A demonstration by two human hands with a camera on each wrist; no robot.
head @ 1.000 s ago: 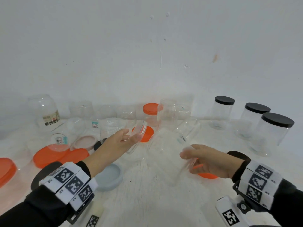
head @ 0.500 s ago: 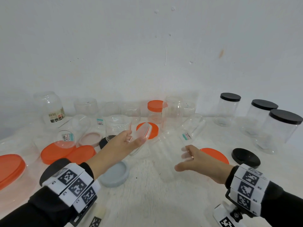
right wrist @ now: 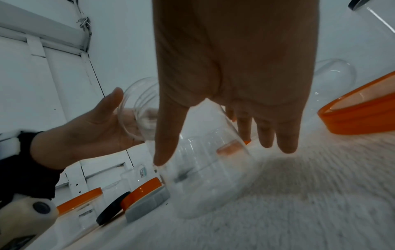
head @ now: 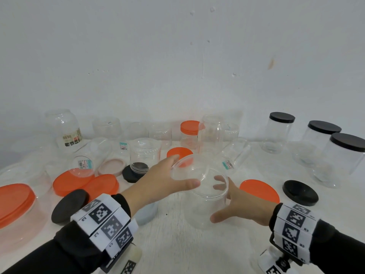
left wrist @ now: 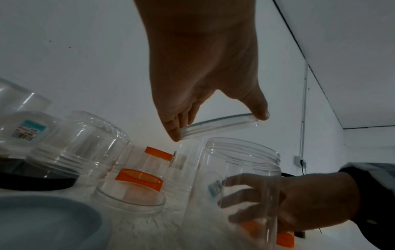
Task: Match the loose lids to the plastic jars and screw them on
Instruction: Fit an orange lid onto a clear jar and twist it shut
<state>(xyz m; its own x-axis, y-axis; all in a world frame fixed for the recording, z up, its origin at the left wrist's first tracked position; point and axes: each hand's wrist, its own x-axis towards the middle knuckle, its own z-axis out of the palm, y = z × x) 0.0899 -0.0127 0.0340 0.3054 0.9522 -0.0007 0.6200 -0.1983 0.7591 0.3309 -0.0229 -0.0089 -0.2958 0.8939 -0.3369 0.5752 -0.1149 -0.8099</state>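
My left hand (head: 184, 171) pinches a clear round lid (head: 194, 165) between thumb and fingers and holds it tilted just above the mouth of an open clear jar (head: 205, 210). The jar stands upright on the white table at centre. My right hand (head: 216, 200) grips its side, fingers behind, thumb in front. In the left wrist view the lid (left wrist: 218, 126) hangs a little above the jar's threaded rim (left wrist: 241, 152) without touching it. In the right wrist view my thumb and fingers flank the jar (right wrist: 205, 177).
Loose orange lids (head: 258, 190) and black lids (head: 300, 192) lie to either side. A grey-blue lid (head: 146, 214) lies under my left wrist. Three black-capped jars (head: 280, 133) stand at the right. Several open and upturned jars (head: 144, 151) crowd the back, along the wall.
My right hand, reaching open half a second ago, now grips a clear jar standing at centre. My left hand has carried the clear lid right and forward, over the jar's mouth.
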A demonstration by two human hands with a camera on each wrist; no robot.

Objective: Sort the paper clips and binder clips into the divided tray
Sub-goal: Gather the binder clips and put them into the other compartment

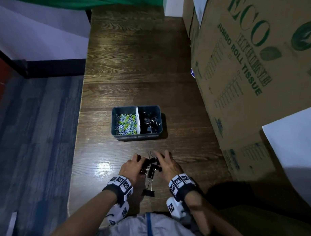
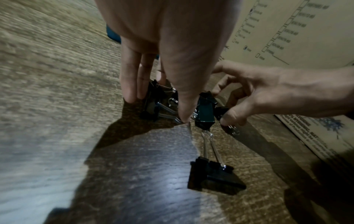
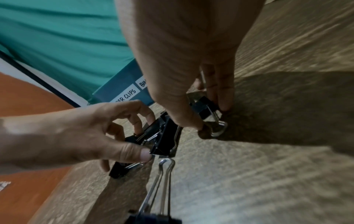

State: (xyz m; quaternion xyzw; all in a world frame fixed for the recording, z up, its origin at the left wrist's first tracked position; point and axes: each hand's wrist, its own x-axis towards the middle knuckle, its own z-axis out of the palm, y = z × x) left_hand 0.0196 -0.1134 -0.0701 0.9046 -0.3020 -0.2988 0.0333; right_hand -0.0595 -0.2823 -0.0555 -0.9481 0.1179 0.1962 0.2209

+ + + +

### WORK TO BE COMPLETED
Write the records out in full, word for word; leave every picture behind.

### SOLUTION
A demonstration by two human hands with a camera on each wrist; no robot.
head @ 1.000 s ago: 
head @ 0.500 s ago: 
right wrist @ now: 
head @ now: 
left wrist @ now: 
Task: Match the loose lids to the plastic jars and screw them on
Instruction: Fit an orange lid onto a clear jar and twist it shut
<state>(xyz m; its own x-axis, y-axis; all in a world frame fixed for the recording, z up, its origin at the left wrist's first tracked position; point and axes: each hand's wrist, its own x-axis towards the middle knuckle, its own z-axis out of the palm, y = z × x) 0.0899 -0.0127 0.0340 0.3054 0.9522 -0.0007 0.6200 -0.1983 0.7591 0.3309 -0.0229 -0.0089 -0.2958 0.8939 -0.3369 0.5752 -0.1149 -0.8099</state>
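My left hand (head: 184, 171) pinches a clear round lid (head: 194, 165) between thumb and fingers and holds it tilted just above the mouth of an open clear jar (head: 205, 210). The jar stands upright on the white table at centre. My right hand (head: 216, 200) grips its side, fingers behind, thumb in front. In the left wrist view the lid (left wrist: 218, 126) hangs a little above the jar's threaded rim (left wrist: 241, 152) without touching it. In the right wrist view my thumb and fingers flank the jar (right wrist: 205, 177).
Loose orange lids (head: 258, 190) and black lids (head: 300, 192) lie to either side. A grey-blue lid (head: 146, 214) lies under my left wrist. Three black-capped jars (head: 280, 133) stand at the right. Several open and upturned jars (head: 144, 151) crowd the back, along the wall.
My right hand, reaching open half a second ago, now grips a clear jar standing at centre. My left hand has carried the clear lid right and forward, over the jar's mouth.
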A demonstration by two human hands with a camera on each wrist; no robot.

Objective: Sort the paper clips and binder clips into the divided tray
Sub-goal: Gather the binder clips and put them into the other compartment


State: (xyz m; quaternion xyzw; all in a world frame fixed for the recording, z up, its origin at the left wrist's first tracked position; point and axes: each hand's wrist, its own x-axis towards the middle knuckle, its own z-axis out of the palm, y = z × x) left_hand 0.0196 -0.1134 -0.0701 0.9046 -0.3020 -0.2988 0.0333; right_hand -0.0595 -0.2823 -0.0555 -0.9481 0.1179 0.1962 0.2209

The answer contains nothing more.